12

I have a simple test program that loads an xmm register with the movdqu instruction accessing data across a page boundary (OS = Linux).

If the following page is mapped, this works just fine. If it's not mapped then I get a SIGSEGV, which is probably expected.

However this diminishes the usefulness of the unaligned loads quite a bit. Additionally SSE4.2 instructions (like pcmpistri) which allow for unaligned memory references appear to exhibit this behavior as well.

That's all fine -- except there's many an implementation of strcmp using pcmpistri that I've found that don't seem to address this issue at all -- and I've been able to contrive trivial testcases that will cause these implementations to fail, while the byte-at-a-time trivial strcmp implementation will work just fine with the same data layout.
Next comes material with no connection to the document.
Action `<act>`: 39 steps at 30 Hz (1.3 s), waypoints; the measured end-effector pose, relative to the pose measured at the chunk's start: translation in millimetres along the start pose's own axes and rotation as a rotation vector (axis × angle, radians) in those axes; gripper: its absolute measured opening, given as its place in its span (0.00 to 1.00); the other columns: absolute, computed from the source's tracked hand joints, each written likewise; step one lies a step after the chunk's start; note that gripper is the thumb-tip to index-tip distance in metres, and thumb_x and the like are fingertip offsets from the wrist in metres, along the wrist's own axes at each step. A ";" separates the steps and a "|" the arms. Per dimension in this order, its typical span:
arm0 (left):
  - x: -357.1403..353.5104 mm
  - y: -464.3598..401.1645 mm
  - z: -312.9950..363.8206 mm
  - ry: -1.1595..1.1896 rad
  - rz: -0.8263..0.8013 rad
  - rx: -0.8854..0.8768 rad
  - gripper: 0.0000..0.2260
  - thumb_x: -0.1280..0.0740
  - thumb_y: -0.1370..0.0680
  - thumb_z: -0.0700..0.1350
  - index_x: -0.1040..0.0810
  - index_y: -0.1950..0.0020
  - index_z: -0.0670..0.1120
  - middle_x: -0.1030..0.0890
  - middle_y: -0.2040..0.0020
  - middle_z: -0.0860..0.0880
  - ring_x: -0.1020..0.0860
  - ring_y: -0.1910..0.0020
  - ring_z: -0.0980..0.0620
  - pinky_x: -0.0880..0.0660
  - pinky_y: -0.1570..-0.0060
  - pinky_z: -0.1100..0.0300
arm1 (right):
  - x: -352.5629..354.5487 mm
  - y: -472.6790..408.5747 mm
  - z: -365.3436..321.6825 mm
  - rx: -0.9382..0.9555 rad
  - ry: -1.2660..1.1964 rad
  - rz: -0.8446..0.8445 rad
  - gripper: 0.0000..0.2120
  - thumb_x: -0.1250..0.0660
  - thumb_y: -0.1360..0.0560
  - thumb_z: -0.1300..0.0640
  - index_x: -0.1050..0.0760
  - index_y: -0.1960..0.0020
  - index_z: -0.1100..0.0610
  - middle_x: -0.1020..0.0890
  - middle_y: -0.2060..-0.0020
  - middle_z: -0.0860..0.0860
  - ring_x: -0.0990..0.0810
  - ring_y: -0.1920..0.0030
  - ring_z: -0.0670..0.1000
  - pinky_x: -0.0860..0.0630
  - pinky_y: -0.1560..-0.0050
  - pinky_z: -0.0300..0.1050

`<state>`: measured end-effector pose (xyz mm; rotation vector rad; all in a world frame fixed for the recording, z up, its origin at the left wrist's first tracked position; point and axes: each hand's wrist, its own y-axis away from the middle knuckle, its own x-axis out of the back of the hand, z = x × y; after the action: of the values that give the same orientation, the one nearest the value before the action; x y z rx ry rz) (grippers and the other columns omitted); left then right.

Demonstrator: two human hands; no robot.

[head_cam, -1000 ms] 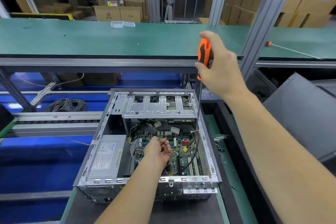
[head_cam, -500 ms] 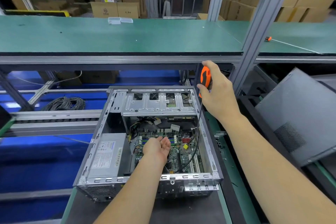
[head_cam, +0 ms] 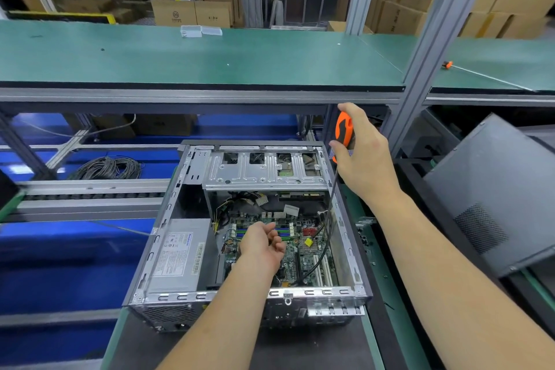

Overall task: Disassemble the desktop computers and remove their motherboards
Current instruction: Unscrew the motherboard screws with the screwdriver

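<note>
Shelving of green board [head_cam: 210,63] spans the far side, so the work happens on the lower bench [head_cam: 387,303] beneath it. On that bench the open computer case [head_cam: 168,213] lies on its side with the side panel off, which turns its inside up toward the person. A grey power supply [head_cam: 177,255] fills the near left corner, and a metal drive cage [head_cam: 264,171] sits at the far end. Down on the floor of the case, still mounted, lies the motherboard [head_cam: 303,255]. A black cable [head_cam: 321,255] loops over its right part. The right hand [head_cam: 366,159] has its grip wrapped round the orange handle of a long screwdriver [head_cam: 344,132], shaft angled down into the case, probably toward a board screw. The left hand [head_cam: 261,245] hovers over the board with fingers loosely curled; whether they pinch anything small I cannot tell.
</note>
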<state>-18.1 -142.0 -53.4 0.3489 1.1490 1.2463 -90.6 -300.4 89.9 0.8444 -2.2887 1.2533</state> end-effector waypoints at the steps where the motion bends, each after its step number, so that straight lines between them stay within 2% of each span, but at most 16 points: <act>1: -0.1 -0.7 -0.1 -0.005 0.001 0.001 0.09 0.45 0.18 0.36 0.26 0.51 0.39 0.33 0.65 0.47 0.39 0.70 0.51 0.41 0.69 0.60 | 0.4 -0.3 0.3 0.002 -0.003 0.000 0.30 0.29 0.24 0.64 0.37 0.27 0.49 0.26 0.47 0.45 0.26 0.49 0.49 0.21 0.45 0.54; 4: 0.0 -2.4 -0.1 -0.008 -0.002 0.003 0.08 0.45 0.18 0.36 0.26 0.51 0.39 0.34 0.66 0.47 0.40 0.70 0.51 0.42 0.70 0.60 | 1.1 -1.7 1.7 0.003 -0.007 0.001 0.30 0.29 0.24 0.65 0.37 0.28 0.48 0.27 0.49 0.44 0.28 0.50 0.47 0.21 0.44 0.55; 10: 0.0 -2.7 -0.6 -0.019 0.002 0.002 0.07 0.44 0.19 0.35 0.26 0.50 0.39 0.34 0.66 0.47 0.40 0.71 0.52 0.41 0.72 0.60 | -2.5 1.4 0.2 0.042 -0.003 -0.016 0.29 0.29 0.24 0.63 0.36 0.28 0.49 0.28 0.50 0.43 0.30 0.52 0.45 0.27 0.48 0.43; 16: 0.7 -2.3 -0.6 -0.044 -0.003 0.007 0.06 0.42 0.20 0.34 0.26 0.49 0.39 0.33 0.67 0.48 0.39 0.72 0.52 0.41 0.75 0.61 | -1.3 2.9 -5.3 0.068 -0.025 -0.053 0.28 0.30 0.24 0.64 0.35 0.28 0.49 0.23 0.44 0.48 0.23 0.47 0.50 0.23 0.45 0.49; 21: 0.1 -3.3 -1.0 -0.054 0.003 -0.003 0.07 0.42 0.20 0.34 0.25 0.46 0.39 0.33 0.67 0.48 0.39 0.72 0.52 0.41 0.75 0.61 | -2.5 4.8 -5.4 0.064 -0.032 -0.074 0.28 0.31 0.23 0.64 0.36 0.28 0.49 0.25 0.47 0.45 0.25 0.49 0.49 0.22 0.47 0.52; 28: -0.8 -3.3 -1.2 -0.048 -0.001 -0.004 0.08 0.42 0.20 0.34 0.25 0.45 0.38 0.33 0.66 0.47 0.40 0.71 0.52 0.41 0.73 0.60 | -0.4 3.8 -6.1 0.072 -0.012 -0.034 0.28 0.30 0.24 0.65 0.35 0.28 0.51 0.26 0.47 0.44 0.26 0.49 0.47 0.29 0.46 0.41; 31: -0.1 -2.8 -0.9 -0.049 0.000 -0.008 0.07 0.42 0.20 0.34 0.25 0.47 0.39 0.33 0.66 0.47 0.40 0.71 0.52 0.41 0.74 0.61 | -0.5 3.8 -7.0 0.063 -0.022 -0.037 0.28 0.30 0.24 0.65 0.35 0.28 0.52 0.24 0.45 0.47 0.24 0.47 0.51 0.27 0.45 0.44; 34: -0.1 -1.6 -0.8 -0.046 -0.001 -0.009 0.07 0.42 0.20 0.34 0.25 0.49 0.39 0.33 0.66 0.47 0.40 0.71 0.52 0.41 0.73 0.61 | -1.4 5.3 -7.5 0.062 -0.019 -0.039 0.28 0.30 0.24 0.64 0.35 0.28 0.52 0.26 0.47 0.45 0.25 0.49 0.50 0.25 0.47 0.45; 37: -0.1 -0.8 -1.1 -0.046 0.000 -0.011 0.07 0.42 0.20 0.34 0.25 0.49 0.38 0.34 0.66 0.47 0.40 0.71 0.52 0.42 0.72 0.60 | -1.9 4.3 -6.5 0.070 -0.022 -0.042 0.27 0.30 0.24 0.64 0.35 0.30 0.49 0.28 0.52 0.42 0.28 0.54 0.46 0.27 0.50 0.40; 39: 0.0 -0.3 -0.8 -0.046 0.000 -0.012 0.07 0.42 0.20 0.34 0.25 0.49 0.39 0.34 0.66 0.47 0.40 0.71 0.52 0.41 0.72 0.61 | -0.2 0.9 -5.0 0.076 -0.011 -0.049 0.26 0.29 0.25 0.63 0.35 0.33 0.47 0.30 0.57 0.37 0.29 0.58 0.43 0.31 0.54 0.33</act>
<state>-18.6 -142.4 -54.0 0.3666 1.1017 1.2383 -90.7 -295.6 91.8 0.9295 -2.2277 1.3242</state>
One more note -- it appears the the GNU C library implementation for 64-bit Linux has a __strcmp_sse42 variant that appears to use the pcmpistri instruction in a more safe manner. The implementation of this strcmp is fairly complex, but it appears to be carefully trying to avoid the page boundary issue. I'm not sure if that's due to the issue I describe above, or whether it's just a side-effect of trying to get better performance by aligning the data.

Anyway the question I have is primarily -- where can I find out more about this issue? I've typed in "movdqu crossing page boundary" and every variant of that I can think of to Google, but haven't come across anything particularly useful. If anyone can point me to further info on this it would be greatly appreciated.

user3299291
  • 121
  • 3
  • The `__strcmp_sse42` implementation is probably doing that to avoid the performance hit of crossing a page boundary. Intel processors (not sure about the latest ones) have had a history of appalling performance on mis-aligned accesses that cross page-boundaries. The page-fault issue should be irrelevant though. – Mysticial Feb 11 '14 at 22:52
  • 1
    I'm very curious about the answer to this one. The Intel Optimization Manual (section 10.3.6) only says that "Unaligned 128-bit SIMD memory access can fetch data cross page boundary, since system software manages memory access rights with page granularity.". Maybe try reproducing the same bug on some other OS? – Daniel Kamil Kozar Feb 11 '14 at 22:56
  • 1
    Or rather, the OS will respond to the page fault and page it in - invisible to the application (aside form a huge performance hit). Or crash the app if it isn't allocated. In which case, it's standard UB from accessing unallocated memory. – Mysticial Feb 11 '14 at 22:59
  • What exactly is the issue? `strcmp` will also generate `SIGSEG` if you pass an unterminated string and let it run into a non-mapped page. That's just what accessing a non-mapped page does. – Damon Feb 11 '14 at 23:11
  • 2
    In response to the last comment.. I've carefully constructed a test where a string is at offset 4090 of a 4K page with the value "test" and the '\0' byte. The following memory page is unmapped. When I use strcmp with that string as an argument things work fine. When I try the comparable pcmpistri instruction the entire 16-byte block is attempted to be loaded -- crossing into the next page, triggering the SIGSEGV. This is what is limiting the usefulness of pcmpistri for me, as well as why I'm wondering about some of the strcmp implementations using it I've found. – user3299291 Feb 11 '14 at 23:20

2 Answers2

8

First, any algorithm which tries to access an unmapped address will cause a SegFault. If a non-AVX code flow used a 4 byte load to access the last byte of a page and the first 3 bytes of "the next page" which happened to not be mapped then it would also cause a SegFault. No? I believe that the "issue" is that the AVX(1/2/3) registers are so much bigger than "typical" that algorithms which were unsafe (but got away with it) get caught if they are trivially extended to the larger registers.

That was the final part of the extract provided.